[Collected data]
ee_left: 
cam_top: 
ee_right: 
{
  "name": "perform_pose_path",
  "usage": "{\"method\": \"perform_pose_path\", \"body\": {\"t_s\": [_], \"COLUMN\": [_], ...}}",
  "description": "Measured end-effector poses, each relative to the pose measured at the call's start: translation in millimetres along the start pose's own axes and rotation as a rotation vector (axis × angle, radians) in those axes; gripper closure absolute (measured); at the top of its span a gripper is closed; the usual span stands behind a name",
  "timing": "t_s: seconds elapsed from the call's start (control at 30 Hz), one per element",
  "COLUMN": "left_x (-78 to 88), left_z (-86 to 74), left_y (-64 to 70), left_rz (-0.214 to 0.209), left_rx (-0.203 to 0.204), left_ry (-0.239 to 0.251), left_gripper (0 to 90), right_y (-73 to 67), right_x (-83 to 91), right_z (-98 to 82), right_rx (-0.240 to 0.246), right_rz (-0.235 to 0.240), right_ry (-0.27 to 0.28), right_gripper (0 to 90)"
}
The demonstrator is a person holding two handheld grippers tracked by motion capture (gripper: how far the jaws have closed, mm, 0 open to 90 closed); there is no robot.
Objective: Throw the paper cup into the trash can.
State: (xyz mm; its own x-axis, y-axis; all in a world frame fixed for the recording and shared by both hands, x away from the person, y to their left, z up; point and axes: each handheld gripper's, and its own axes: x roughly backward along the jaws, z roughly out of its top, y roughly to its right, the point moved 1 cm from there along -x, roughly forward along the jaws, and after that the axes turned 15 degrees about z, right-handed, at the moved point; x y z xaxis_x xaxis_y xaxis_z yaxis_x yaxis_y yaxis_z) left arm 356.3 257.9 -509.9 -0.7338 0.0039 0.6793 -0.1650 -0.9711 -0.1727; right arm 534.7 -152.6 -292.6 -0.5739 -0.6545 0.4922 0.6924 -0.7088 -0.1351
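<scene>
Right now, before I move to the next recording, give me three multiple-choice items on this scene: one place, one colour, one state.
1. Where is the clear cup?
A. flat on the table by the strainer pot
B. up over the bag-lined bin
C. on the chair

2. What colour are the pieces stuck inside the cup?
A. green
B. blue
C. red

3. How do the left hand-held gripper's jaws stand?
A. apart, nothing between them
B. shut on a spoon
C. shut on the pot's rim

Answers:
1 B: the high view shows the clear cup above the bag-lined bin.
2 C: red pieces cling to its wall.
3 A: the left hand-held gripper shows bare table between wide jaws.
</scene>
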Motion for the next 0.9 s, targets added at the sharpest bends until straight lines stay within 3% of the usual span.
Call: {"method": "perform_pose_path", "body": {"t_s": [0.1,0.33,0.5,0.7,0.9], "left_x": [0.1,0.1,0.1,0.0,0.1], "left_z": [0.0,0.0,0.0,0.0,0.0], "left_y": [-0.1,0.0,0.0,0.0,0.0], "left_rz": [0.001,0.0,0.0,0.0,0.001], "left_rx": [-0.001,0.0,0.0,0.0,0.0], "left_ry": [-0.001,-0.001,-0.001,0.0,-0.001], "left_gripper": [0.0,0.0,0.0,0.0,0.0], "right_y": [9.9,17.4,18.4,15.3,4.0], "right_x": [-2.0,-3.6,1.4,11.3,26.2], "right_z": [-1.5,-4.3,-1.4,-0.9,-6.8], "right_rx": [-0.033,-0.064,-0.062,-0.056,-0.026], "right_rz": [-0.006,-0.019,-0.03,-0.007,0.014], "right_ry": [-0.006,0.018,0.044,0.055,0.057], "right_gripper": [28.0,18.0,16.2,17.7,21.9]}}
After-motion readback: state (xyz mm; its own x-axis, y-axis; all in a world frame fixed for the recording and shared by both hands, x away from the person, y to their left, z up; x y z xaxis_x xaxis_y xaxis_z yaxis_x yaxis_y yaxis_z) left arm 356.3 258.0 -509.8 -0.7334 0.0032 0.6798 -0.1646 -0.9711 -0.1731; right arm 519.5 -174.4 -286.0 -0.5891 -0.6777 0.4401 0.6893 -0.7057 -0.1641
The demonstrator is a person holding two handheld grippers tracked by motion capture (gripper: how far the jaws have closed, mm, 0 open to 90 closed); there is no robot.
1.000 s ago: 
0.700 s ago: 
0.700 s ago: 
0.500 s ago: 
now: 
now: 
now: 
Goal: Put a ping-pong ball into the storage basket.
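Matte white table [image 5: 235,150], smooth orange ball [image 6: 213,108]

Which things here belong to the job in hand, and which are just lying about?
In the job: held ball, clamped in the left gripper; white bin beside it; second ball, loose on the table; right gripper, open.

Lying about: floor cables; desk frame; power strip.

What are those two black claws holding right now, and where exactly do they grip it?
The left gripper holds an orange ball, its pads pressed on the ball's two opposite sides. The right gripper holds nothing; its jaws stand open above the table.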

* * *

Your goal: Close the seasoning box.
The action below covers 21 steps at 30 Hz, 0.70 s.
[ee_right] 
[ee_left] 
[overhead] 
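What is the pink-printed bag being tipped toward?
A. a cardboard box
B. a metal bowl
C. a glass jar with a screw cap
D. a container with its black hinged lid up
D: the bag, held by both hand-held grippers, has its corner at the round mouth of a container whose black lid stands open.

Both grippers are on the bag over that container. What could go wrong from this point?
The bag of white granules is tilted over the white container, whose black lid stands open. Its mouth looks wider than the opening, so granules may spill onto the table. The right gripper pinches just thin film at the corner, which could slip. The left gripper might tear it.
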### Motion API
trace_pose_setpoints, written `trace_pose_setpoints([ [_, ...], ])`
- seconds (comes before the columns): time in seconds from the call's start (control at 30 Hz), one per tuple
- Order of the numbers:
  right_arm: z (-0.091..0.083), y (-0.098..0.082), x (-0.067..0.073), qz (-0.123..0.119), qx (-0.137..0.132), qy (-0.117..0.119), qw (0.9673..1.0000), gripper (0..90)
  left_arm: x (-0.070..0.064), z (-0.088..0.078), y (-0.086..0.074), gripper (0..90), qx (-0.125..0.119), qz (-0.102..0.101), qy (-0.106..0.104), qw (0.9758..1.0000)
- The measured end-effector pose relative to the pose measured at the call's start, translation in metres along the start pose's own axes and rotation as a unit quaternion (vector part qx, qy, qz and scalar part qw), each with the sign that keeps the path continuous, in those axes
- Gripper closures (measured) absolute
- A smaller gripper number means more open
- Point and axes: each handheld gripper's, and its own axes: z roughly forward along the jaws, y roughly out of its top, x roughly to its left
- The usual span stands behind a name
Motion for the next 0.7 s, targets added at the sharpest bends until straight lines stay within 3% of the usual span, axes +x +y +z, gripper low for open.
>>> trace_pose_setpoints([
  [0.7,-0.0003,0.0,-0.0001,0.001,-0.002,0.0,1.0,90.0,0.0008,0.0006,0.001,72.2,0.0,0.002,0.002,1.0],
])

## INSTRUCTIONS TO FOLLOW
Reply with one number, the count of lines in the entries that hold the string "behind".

## ANSWER TO THIS TASK
2